EXERCISE INSTRUCTIONS:
When you retype the data, keep every word exactly and include none of the pictures.
○ ○ ○ ○
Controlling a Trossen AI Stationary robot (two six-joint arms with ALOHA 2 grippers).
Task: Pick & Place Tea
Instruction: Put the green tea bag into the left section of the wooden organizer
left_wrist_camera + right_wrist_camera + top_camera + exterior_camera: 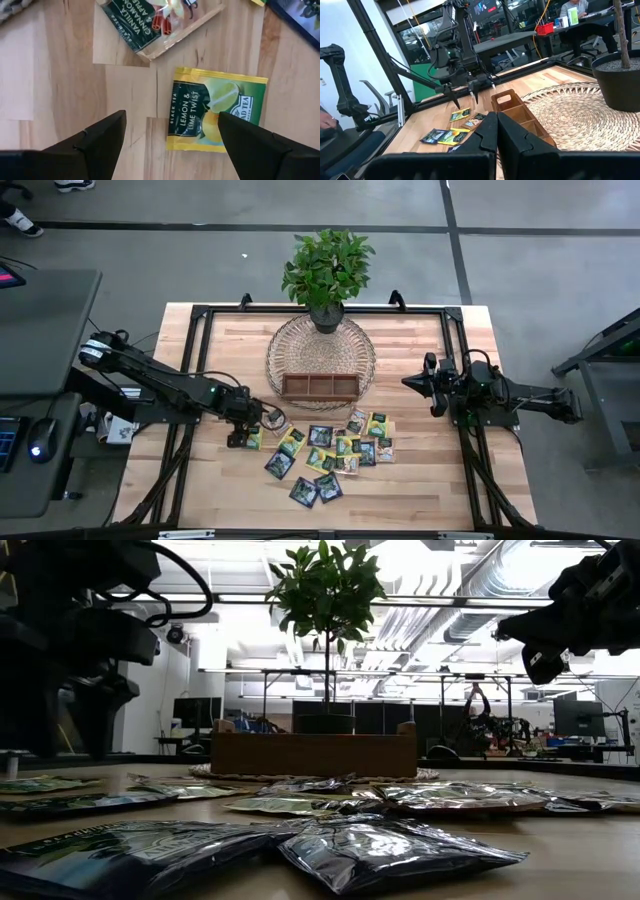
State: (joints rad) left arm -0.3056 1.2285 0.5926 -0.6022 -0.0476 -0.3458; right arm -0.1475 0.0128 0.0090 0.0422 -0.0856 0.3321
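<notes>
While the left gripper (pixel 170 137) hangs wide open and empty just above a yellow-green lemon and lime tea sachet (pixel 215 110), the other tea sachets (pixel 335 452) lie scattered on the table (pixel 420 480) nearby. Beyond them the wooden tray (pixel 319 386) sits on a woven mat (pixel 290 345) by the potted plant (pixel 326 270); the right gripper (pixel 412 382) waits pinched shut, holding nothing, above the table's right side.

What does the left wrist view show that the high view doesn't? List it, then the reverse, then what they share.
Left wrist only: the print on the yellow sachet, "Lemon & Lime Twist", and a "Vanilla Cinnamon" sachet beside it.

High only: the tray on the woven mat, the plant, the rest of the sachets, and the shut right end effector waiting at the right.

Both: the open left end effector over the yellow sachet on the table.
</notes>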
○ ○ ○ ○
SOLVED PROBLEM:
Controlling a Trossen AI Stationary robot (two six-joint arms with ALOHA 2 grippers).
Task: Pick & Place Tea
Instruction: Put the green tea bag into the left section of the wooden organizer
left_wrist_camera + right_wrist_camera + top_camera + exterior_camera: 
State: (joints rad) left arm -0.3056 1.2285 0.5926 -0.6022 -0.0476 -0.3458; right arm -0.1475 0.0128 0.0090 0.0422 -0.0856 0.3321
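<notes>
While the left gripper (pixel 170 137) hangs wide open and empty just above a yellow-green lemon and lime tea sachet (pixel 215 110), the other tea sachets (pixel 335 452) lie scattered on the table (pixel 420 480) nearby. Beyond them the wooden tray (pixel 319 386) sits on a woven mat (pixel 290 345) by the potted plant (pixel 326 270); the right gripper (pixel 412 382) waits pinched shut, holding nothing, above the table's right side.

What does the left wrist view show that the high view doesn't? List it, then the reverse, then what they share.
Left wrist only: the print on the yellow sachet, "Lemon & Lime Twist", and a "Vanilla Cinnamon" sachet beside it.

High only: the tray on the woven mat, the plant, the rest of the sachets, and the shut right end effector waiting at the right.

Both: the open left end effector over the yellow sachet on the table.
</notes>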

Response complete; there is no more output.